◆ **YOUR GOAL**
Write out all the data verbatim. Skip images.
----
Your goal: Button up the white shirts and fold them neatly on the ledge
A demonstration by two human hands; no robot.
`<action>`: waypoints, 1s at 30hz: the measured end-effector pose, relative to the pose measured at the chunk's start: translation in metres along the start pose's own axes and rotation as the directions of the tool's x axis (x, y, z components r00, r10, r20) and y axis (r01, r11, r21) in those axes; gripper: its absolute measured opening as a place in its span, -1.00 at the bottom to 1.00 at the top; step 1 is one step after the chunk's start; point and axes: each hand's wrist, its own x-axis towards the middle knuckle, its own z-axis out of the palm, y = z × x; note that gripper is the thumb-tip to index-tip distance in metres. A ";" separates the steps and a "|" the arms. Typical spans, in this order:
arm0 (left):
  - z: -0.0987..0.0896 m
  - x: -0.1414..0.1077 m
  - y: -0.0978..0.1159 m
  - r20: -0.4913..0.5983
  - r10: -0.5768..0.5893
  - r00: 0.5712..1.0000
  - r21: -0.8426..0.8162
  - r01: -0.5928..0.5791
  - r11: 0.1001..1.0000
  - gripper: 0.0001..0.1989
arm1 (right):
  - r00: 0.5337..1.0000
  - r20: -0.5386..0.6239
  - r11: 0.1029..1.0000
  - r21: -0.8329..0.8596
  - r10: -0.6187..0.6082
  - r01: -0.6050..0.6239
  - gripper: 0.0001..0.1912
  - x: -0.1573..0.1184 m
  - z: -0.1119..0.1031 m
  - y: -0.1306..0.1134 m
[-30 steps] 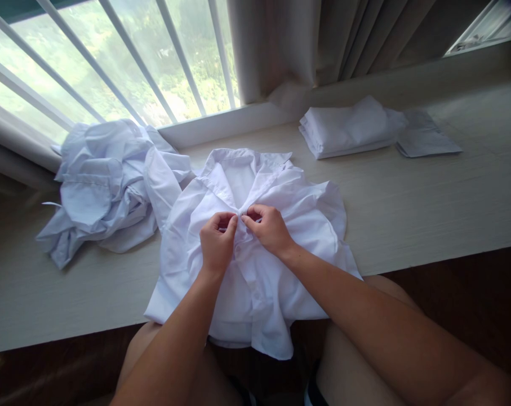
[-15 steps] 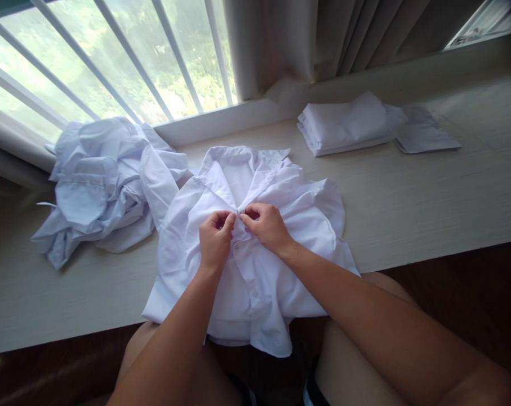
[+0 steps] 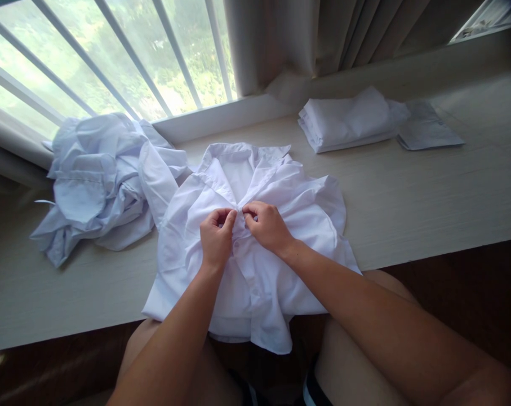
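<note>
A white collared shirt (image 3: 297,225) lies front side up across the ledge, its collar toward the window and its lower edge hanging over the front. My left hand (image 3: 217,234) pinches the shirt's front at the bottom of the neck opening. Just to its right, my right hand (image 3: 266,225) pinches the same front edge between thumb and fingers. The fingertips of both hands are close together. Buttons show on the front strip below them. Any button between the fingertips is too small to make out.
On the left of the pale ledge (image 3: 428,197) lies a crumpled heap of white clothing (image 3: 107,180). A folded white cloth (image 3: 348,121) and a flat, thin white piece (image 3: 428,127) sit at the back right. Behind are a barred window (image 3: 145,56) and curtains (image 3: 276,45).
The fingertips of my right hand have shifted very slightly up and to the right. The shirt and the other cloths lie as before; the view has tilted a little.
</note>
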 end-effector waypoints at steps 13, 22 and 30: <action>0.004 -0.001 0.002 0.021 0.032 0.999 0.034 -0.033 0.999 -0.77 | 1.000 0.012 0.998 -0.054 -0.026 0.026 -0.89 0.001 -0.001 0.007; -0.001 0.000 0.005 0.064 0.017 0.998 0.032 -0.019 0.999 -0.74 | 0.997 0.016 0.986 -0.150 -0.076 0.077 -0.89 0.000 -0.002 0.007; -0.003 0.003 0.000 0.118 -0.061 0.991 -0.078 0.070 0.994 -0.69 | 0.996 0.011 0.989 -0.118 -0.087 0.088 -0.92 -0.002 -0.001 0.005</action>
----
◆ **SOLUTION FOR THIS EXERCISE**
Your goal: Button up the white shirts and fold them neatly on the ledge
A demonstration by two human hands; no robot.
`<action>`: waypoints, 1s at 30hz: the measured end-effector pose, relative to the pose measured at the chunk's start: translation in metres along the start pose's own axes and rotation as the directions of the tool's x axis (x, y, z components r00, r10, r20) and y axis (r01, r11, r21) in those axes; gripper: its absolute measured opening as a place in its span, -1.00 at the bottom to 1.00 at the top; step 1 is one step after the chunk's start; point and axes: each hand's wrist, its own x-axis towards the middle knuckle, its own z-axis out of the palm, y = z × x; note that gripper is the thumb-tip to index-tip distance in metres. A ";" separates the steps and a "|" the arms. Typical spans, in this order:
arm0 (left):
  - z: -0.0987..0.0896 m
  - x: -0.1414..0.1077 m
  - y: -0.0978..0.1159 m
  - r20: -0.4913..0.5983
  - r10: -0.5768..0.5893
  - r00: 0.5712..1.0000
  - r21: -0.8426..0.8162
  - r01: -0.5928..0.5791
  - r11: 0.1001..1.0000
  - gripper: 0.0001..0.1989
arm1 (right):
  - r00: 0.5337..1.0000
  - r20: -0.5386..0.6239
  - r11: 0.1029..1.0000
  - r21: -0.8329..0.8596
  - r10: -0.6187..0.6082
  - r01: -0.6050..0.6239
  - gripper: 0.0001..0.1912
  - x: -0.1573..0.1184 m
  - z: -0.1119..0.1031 m
  - y: -0.1306..0.1134 m
[-30 steps] 
[-15 steps] 
[+0 steps] 
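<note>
A white collared shirt (image 3: 297,225) lies front side up across the ledge, its collar toward the window and its lower edge hanging over the front. My left hand (image 3: 217,234) pinches the shirt's front at the bottom of the neck opening. Just to its right, my right hand (image 3: 266,225) pinches the same front edge between thumb and fingers. The fingertips of both hands are close together. Buttons show on the front strip below them. Any button between the fingertips is too small to make out.
On the left of the pale ledge (image 3: 428,197) lies a crumpled heap of white clothing (image 3: 107,180). A folded white cloth (image 3: 348,121) and a flat, thin white piece (image 3: 428,127) sit at the back right. Behind are a barred window (image 3: 145,56) and curtains (image 3: 276,45).
The fingertips of my right hand have shifted very slightly up and to the right. The shirt and the other cloths lie as before; the view has tilted a little.
</note>
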 end-effector waypoints at steps 13, 22 and 30: <action>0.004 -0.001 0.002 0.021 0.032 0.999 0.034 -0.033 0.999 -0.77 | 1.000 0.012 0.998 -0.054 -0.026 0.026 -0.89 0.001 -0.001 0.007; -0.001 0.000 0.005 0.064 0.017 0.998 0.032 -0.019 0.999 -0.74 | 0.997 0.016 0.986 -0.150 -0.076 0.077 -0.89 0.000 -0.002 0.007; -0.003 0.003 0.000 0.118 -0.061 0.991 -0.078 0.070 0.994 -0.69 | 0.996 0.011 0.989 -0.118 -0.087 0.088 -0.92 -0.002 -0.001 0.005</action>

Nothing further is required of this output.